Start with architecture to understand the design philosophy before diving into specific domains:
- Data Philosophy — Why tables hold raw facts and materialized views compute intelligence
- Schema Overview — Bird’s-eye ERD, domain map, full entity inventory
- Materialized Views — The five views, what they pre-compute, the refresh strategy
Then read the domains that matter to your work, starting from the center of the graph and moving outward:
- Drugs — The center of the schema. Everything connects through drugs.
- Clinical Trials — The largest domain (14 tables). Trial design, results, eligibility.
- Diseases — The ontology that organizes all therapeutic work.
- Organisations — Who develops what, and who bought it from whom.
- Indications — Treatment landscape, therapeutic approaches, prior therapy lines.

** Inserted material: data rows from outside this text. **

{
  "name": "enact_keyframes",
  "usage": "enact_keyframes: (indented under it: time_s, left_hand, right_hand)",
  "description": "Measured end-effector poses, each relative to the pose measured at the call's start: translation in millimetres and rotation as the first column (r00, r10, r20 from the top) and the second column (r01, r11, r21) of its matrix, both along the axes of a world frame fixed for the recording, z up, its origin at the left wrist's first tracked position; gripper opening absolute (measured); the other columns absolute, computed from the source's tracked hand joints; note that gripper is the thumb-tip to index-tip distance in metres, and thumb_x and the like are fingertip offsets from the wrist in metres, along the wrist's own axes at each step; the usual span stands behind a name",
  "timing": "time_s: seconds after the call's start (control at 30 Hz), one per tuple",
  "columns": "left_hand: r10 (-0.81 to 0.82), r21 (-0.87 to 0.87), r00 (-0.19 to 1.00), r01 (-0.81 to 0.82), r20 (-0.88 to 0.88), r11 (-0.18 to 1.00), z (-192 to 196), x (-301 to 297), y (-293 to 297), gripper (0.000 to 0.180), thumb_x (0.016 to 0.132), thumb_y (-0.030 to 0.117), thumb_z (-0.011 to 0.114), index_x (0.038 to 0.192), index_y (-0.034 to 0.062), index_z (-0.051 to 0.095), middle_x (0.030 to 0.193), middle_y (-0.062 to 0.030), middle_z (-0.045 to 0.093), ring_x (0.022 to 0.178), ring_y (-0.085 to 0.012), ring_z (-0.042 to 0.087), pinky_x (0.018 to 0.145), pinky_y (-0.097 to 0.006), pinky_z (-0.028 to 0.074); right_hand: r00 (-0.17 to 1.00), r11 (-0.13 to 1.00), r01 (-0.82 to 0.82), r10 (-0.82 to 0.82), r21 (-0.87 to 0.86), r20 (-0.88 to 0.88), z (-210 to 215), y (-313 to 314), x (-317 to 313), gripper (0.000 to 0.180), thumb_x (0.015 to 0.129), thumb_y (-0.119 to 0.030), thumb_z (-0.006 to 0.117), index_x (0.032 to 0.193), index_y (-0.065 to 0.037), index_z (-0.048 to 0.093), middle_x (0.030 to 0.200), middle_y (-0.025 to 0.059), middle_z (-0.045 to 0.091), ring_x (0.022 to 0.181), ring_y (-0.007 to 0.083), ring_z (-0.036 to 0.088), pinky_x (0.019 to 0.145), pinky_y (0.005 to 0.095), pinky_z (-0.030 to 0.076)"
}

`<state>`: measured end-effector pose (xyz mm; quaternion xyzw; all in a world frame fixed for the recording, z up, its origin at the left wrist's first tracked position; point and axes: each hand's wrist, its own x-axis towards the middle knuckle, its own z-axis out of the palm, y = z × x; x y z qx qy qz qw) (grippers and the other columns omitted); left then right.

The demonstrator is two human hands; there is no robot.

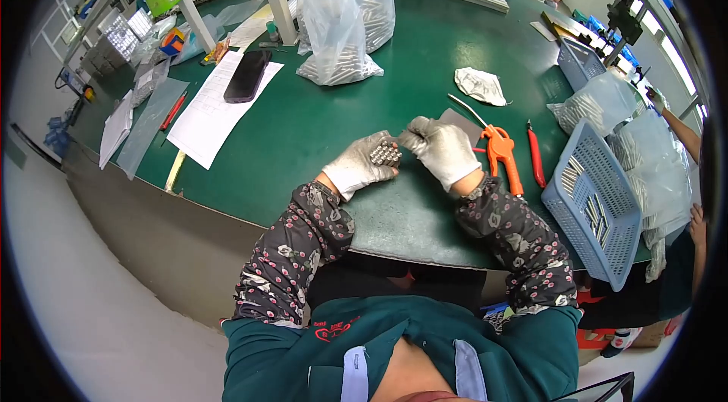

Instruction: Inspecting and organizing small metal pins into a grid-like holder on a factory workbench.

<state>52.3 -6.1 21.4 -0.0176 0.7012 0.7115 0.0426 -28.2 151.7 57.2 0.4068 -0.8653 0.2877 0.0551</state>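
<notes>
Holding a bundle of small metal rods (385,152) in my left hand (360,165), grip closed around it; my right hand (444,150), fingers curled, steadies the ends. Any slackening could spill rods across the green desk (326,114).

Free room: bare green surface (334,121) ahead & left of the left grip (362,165), open up to the paper sheet (216,110) w/ black phone (248,76). Obstacles: orange air gun (500,152) just right of the right grip (444,150), red pliers (535,155) beyond it, then blue basket (599,208) walling off the right side. Far ahead: clear bags of metal pins (341,23) & white crumpled bag (480,86). Grey sheet (462,123) lies under/behind the right grip.
</notes>
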Motion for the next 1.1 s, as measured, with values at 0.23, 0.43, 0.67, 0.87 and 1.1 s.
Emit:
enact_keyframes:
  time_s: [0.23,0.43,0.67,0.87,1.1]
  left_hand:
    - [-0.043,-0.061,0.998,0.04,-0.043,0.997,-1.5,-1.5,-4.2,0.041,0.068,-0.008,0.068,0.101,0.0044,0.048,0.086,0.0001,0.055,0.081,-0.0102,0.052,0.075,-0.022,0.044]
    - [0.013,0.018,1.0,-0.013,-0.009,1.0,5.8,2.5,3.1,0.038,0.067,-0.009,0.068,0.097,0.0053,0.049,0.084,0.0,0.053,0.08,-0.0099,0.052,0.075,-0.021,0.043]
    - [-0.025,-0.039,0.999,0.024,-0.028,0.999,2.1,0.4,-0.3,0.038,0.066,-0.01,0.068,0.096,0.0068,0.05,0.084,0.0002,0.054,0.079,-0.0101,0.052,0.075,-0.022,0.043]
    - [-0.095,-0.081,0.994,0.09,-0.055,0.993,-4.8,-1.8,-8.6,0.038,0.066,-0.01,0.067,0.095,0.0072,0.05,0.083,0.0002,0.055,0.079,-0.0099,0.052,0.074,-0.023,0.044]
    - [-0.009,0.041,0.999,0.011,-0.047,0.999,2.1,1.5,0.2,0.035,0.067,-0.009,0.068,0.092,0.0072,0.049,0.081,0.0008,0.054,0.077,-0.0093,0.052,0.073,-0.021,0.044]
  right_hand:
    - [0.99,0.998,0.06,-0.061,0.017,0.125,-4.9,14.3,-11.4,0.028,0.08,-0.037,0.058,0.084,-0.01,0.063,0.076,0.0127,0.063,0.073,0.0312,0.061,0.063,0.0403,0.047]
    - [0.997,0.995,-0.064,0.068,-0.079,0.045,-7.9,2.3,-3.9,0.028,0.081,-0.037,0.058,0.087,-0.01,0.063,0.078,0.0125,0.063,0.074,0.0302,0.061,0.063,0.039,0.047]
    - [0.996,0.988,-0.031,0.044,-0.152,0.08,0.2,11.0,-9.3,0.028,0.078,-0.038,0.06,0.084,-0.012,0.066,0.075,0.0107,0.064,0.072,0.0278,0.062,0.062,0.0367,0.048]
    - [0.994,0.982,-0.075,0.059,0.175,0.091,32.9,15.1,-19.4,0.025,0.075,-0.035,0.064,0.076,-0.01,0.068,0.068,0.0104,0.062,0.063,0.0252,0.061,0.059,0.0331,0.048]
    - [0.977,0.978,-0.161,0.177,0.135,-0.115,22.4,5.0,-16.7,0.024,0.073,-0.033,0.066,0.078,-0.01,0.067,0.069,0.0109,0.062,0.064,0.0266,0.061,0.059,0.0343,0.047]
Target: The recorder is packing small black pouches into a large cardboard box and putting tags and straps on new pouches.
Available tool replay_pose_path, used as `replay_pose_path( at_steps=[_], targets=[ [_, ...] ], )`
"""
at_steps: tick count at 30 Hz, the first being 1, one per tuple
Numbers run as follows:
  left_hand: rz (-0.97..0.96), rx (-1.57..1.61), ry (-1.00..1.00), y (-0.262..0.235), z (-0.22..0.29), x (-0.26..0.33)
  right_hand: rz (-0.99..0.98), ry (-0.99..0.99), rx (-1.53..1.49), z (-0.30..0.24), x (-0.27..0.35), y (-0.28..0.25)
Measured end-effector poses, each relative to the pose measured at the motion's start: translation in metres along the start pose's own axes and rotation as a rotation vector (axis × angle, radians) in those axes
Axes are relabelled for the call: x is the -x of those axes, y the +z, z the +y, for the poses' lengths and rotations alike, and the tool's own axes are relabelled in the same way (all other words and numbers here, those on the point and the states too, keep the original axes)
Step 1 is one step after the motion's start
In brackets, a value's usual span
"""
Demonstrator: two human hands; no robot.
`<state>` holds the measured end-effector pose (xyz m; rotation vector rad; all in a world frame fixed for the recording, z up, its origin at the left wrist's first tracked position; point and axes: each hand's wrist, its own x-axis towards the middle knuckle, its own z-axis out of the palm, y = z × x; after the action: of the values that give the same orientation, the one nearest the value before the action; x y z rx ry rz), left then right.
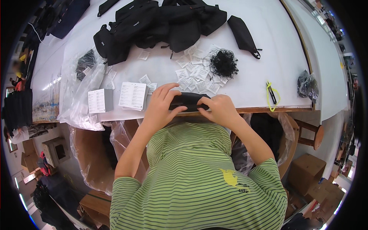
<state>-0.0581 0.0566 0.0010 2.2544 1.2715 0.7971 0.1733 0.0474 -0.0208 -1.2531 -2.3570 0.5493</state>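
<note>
A black fabric pouch (pixel 187 100) lies across the table's front edge, close to my body. My left hand (pixel 163 102) grips its left end, thumb at the near side and fingers over the far side. At the other end my right hand (pixel 219 109) pinches the fabric between thumb and curled fingers. Just beyond the pouch, loose white printed tags (pixel 197 73) lie scattered, and a tangle of black tag strings (pixel 223 64) sits beside them. Two stacks of white tags, one a wider stack (pixel 132 96), the other a narrower stack (pixel 100 101), stand left of my left hand.
A heap of black pouches (pixel 153 27) covers the far table, with a single pouch (pixel 243 36) to its right. Thread snips (pixel 272 94) with a yellow cord lie at right, near a dark plastic-wrapped bundle (pixel 307 85). Clear plastic bags (pixel 82 92) lie left. Lined cartons (pixel 92 153) stand below the edge.
</note>
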Motion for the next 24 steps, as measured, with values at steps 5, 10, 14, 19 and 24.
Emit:
replay_pose_path(
  at_steps=[5, 10, 14, 19, 24],
  targets=[
    [-0.053, 0.023, 0.013, 0.008, -0.013, 0.002, 0.105, 0.050, -0.034, -0.002, -0.001, 0.004],
    [-0.062, 0.013, 0.026, 0.016, -0.016, 0.006, 0.219, 0.165, -0.119, -0.003, 0.000, 0.006],
    [0.262, -0.065, 0.003, 0.013, -0.001, 0.000, 0.153, 0.335, -0.303, -0.007, -0.005, -0.007],
    [0.601, 0.848, -0.242, 0.039, -0.002, 0.017, 0.211, 0.494, -0.632, -0.023, -0.007, -0.013],
    [0.472, 1.702, -0.795, 0.036, 0.014, 0.019, 0.266, 0.511, -1.029, -0.044, -0.010, 0.007]
  ],
)
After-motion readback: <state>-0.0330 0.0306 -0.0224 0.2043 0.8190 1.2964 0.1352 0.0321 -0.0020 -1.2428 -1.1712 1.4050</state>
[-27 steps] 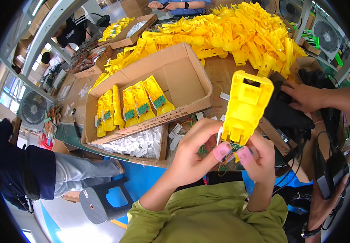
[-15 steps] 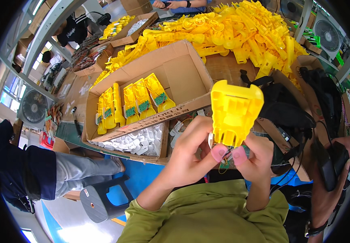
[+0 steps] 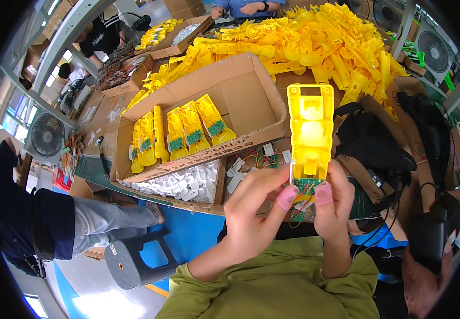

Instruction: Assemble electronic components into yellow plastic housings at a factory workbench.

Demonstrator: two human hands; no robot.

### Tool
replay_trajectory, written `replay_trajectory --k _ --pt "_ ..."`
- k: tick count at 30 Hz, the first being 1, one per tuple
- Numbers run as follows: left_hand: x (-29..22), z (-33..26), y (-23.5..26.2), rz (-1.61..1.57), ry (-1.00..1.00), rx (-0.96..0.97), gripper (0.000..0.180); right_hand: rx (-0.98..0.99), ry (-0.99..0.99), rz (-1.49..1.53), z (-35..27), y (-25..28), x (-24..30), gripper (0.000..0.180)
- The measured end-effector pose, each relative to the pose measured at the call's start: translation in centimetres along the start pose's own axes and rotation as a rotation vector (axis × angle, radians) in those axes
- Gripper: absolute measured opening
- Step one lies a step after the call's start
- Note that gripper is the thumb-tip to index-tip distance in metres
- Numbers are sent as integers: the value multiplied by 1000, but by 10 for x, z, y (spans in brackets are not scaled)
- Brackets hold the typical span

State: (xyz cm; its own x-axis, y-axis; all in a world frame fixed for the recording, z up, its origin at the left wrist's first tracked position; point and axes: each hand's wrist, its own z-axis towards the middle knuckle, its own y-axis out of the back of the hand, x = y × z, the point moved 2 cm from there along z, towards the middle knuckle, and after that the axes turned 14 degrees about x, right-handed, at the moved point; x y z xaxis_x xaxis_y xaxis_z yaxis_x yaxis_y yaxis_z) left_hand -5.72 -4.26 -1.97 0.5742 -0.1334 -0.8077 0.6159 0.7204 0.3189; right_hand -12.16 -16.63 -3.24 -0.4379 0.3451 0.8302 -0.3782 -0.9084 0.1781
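Observation:
Between my two hands a yellow plastic housing (image 3: pixel 312 130) stands upright, its open, hollow side facing me. At its lower end sits a green circuit board (image 3: pixel 308 187) with thin red and yellow wires. My left hand (image 3: pixel 254 212) is closed on the housing's lower left edge. My right hand (image 3: pixel 334 207) grips the lower right edge. Both thumbs wear pink finger covers and press near the board. The fingertips behind the housing are hidden. Beyond my left hand, a cardboard box (image 3: pixel 248 95) holds several yellow housings (image 3: pixel 190 125) fitted with green boards.
A large pile of yellow housings (image 3: pixel 304 42) covers the table's far side. White plastic parts (image 3: pixel 187 183) fill a lower box. Black bags (image 3: pixel 371 138) lie at right, with cables hanging nearby. A person (image 3: pixel 43 207) stands at left beside a grey stool (image 3: pixel 139 260); another person's hands (image 3: pixel 254 7) show at the far edge.
The housing has tipped upright, so its hollow inside and the green board with wires now show. Both hands stay closed on its lower end. My view has shifted slightly.

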Motion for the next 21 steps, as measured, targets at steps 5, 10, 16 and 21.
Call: replay_trajectory --k 5,10,16,21 --pt "-2 -2 1 81 12 -42 26 46 26 -39 2 -5 5 36" --pt "4 -1 1 82 43 31 27 41 16 67 2 -6 -2 39" --pt "5 -3 4 58 69 65 31 85 -16 83 -1 -16 -5 36" --pt "-3 -4 7 10 106 65 29 59 -158 407 -2 -24 -4 34"
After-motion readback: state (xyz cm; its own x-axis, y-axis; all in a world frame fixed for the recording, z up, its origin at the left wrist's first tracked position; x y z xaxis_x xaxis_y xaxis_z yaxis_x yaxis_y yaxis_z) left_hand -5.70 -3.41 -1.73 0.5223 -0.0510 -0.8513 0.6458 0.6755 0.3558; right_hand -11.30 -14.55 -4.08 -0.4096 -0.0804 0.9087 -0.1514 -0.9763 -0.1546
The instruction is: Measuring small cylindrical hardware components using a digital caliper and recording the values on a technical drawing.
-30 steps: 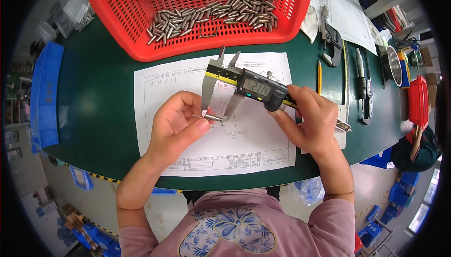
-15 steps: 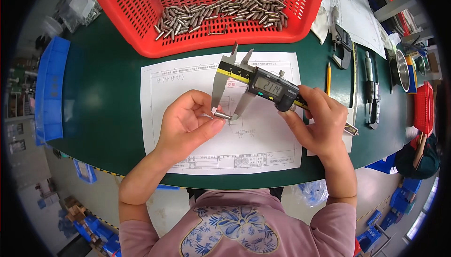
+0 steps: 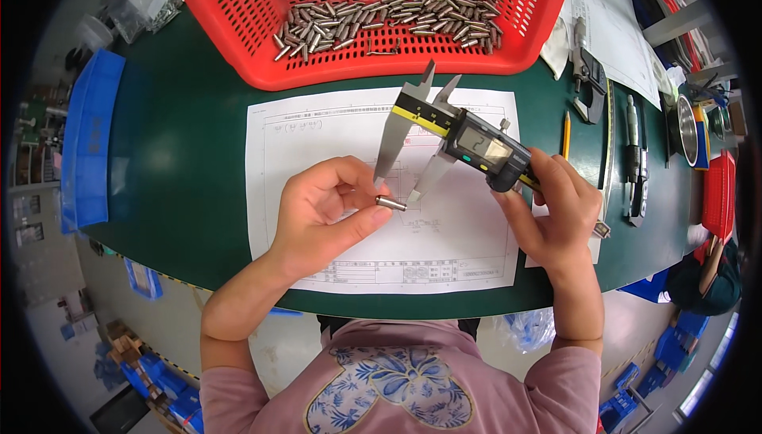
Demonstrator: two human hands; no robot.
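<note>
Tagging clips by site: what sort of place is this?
Likely a factory inspection bench: digital caliper in the right hand, red basket of small metal pins, a technical drawing sheet on the green table.

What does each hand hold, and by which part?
Left hand: small metal pin, by one end. Right hand: digital caliper, by its display body.

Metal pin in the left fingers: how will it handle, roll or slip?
The metal pin is a small smooth cylinder, so it would probably roll if dropped on the paper sheet. It looks rigid. Its shiny surface suggests slipperiness; the left hand pinches it beside the caliper.
</note>
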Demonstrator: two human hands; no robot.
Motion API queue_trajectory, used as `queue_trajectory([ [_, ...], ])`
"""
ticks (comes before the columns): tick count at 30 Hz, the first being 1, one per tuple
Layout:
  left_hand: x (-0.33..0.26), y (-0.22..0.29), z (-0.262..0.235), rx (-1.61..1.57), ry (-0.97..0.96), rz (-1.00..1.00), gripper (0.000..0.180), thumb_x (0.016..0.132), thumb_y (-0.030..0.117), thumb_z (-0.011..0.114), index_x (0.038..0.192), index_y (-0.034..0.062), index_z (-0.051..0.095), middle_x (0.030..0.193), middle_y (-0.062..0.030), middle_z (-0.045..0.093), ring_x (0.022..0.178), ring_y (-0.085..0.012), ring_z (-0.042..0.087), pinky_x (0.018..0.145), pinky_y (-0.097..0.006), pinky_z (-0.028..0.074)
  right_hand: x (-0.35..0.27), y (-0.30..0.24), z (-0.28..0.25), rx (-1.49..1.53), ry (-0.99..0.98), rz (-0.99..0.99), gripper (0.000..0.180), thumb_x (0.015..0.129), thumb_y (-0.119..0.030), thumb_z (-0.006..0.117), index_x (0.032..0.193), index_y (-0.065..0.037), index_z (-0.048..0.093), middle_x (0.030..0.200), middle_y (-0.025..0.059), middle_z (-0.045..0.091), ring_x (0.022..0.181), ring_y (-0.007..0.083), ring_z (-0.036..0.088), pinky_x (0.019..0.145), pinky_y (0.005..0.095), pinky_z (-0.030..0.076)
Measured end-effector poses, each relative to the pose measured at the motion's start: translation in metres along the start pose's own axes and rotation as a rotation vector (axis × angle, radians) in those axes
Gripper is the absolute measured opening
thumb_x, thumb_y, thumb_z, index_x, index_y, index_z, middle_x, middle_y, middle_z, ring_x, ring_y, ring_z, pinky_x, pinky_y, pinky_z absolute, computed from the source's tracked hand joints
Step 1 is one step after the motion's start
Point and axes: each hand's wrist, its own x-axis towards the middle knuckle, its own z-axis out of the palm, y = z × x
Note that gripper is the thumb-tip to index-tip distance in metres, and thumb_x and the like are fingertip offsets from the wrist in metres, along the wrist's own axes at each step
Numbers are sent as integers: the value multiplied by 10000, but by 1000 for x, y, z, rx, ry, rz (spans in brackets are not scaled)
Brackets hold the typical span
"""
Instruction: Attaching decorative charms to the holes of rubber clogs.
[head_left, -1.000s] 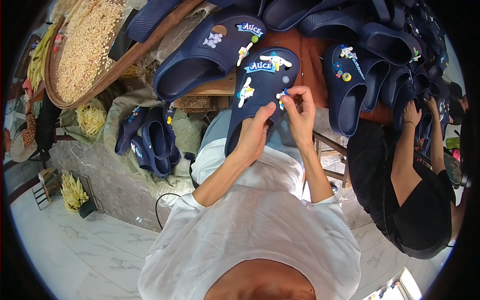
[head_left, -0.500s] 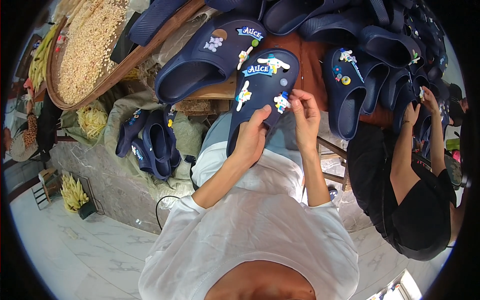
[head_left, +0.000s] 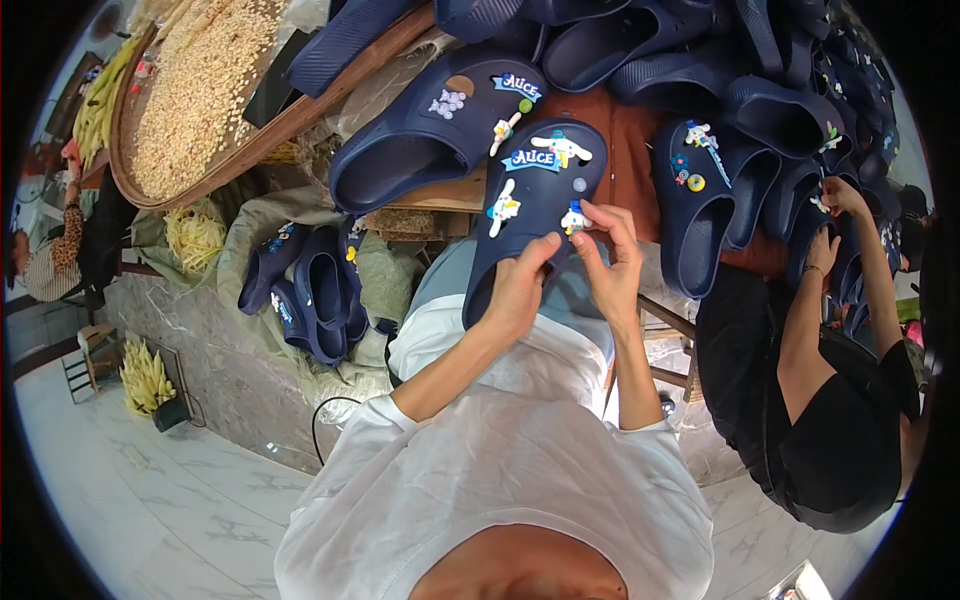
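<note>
A navy blue clog (head_left: 530, 222) lies above my lap with its toe pointing away from me. My left hand (head_left: 518, 288) grips it at the foot opening, thumb on top and fingers inside. Thumb and forefinger of my right hand (head_left: 614, 262) pinch a small white-and-blue character charm (head_left: 574, 218) at the clog's right side. Other charms decorate its upper: a blue banner (head_left: 531, 160), a long-eared white figure near the toe, another white figure (head_left: 504, 207) on the left, and a pale round bead. Beside it to the left rests a second decorated navy clog (head_left: 425, 130).
Many navy clogs are piled along the far side; one decorated clog (head_left: 690, 215) lies right of my hands. Several more hang or lie on a sack (head_left: 250, 215) at left. A wooden-rimmed tray (head_left: 120, 170) holds pale grains. At right, a co-worker's hands (head_left: 822, 245) handle another clog.
The clog and both hands sit slightly lower and farther right in the view, as does much of the scene. My right thumb has come lower, under the charm. The co-worker's upper hand has shifted left.
</note>
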Motion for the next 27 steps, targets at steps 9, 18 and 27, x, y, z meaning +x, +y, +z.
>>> queue_trajectory([
  [9,-15,-12,4,362,-31,195,301,918,79,627,1197,-16,564,1101,-28,591,956,-67,550,804,-234,460,-12,1,-10,49,-2,105,304,894,-26,661,1193,-16,605,1159,73,549,1024,157,592,864,278,506],
  [18,-16,-7,5,357,-13,260,273,920,71,623,1173,-16,571,1070,-13,580,936,-58,536,799,-228,453,-4,-5,-3,3,-46,77,307,869,-5,676,1169,-20,616,1130,80,560,982,160,601,829,279,511],
  [27,-2,-28,-14,565,-79,465,351,891,98,657,1197,-50,571,1101,-105,622,1019,-175,593,862,-331,488,28,-61,-5,-167,-171,-100,276,813,-34,730,1082,-30,671,1019,91,613,919,199,622,795,311,511],
])
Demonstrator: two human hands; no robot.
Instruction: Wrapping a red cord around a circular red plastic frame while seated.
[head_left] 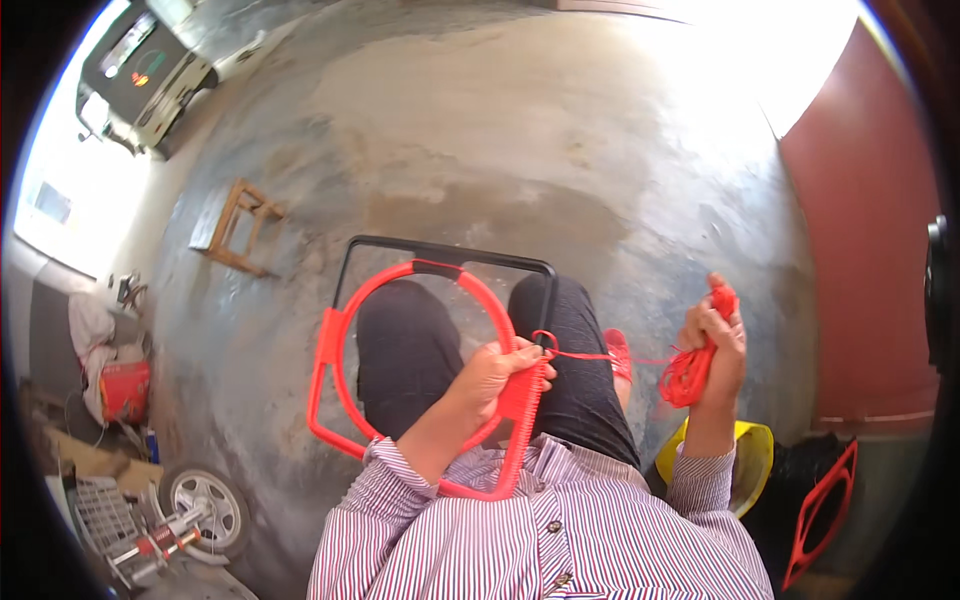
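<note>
Across my lap rests a rectangular frame with a round ring inside it [327, 335]. Red cord or red covering runs over the ring and the lower part, while the upper bar is bare black. My left hand [485, 380] is closed around the frame's right side, where red cord lies in tight turns. Out to the right, my right hand [718, 335] grips a bundle of red cord [684, 378]. A single strand stretches between the bundle and a small loop at the frame's right bar, just above my left fingers.
A wooden stool [240, 228] stands on the concrete floor [450, 130] at left. A wheel [204, 508] lies lower left, near a red box [124, 390]. By my right arm are a yellow bucket [752, 465] and another red frame [822, 510]. A vehicle [145, 75] is parked far left.
</note>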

- Regimens — How drugs combine into treatment regimens.
- Publications — Literature evidence linking trials to published outcomes.
- News — Structured intelligence extracted from press releases and news wires.
- Lookups — Reference data that standardizes vocabulary across domains.
Finish with the AI agent guide:
- AI Agent Querying — Which views to hit, when to use base tables, query patterns and anti-patterns.
Pipeline layer
Section titled “Pipeline layer”Dagster orchestrates all data ingestion, enrichment, and the computed layer (dbt). The pipeline code lives in pipelines/ as a Python package alongside the TypeScript schema layer. See the data pipeline design for the full architecture.
Pre-existing tables (drugs, organisations, targets, technologies, biomarkers, indications, drug_ownerships) are declared as external AssetSpecs — Dagster tracks them without managing their schema.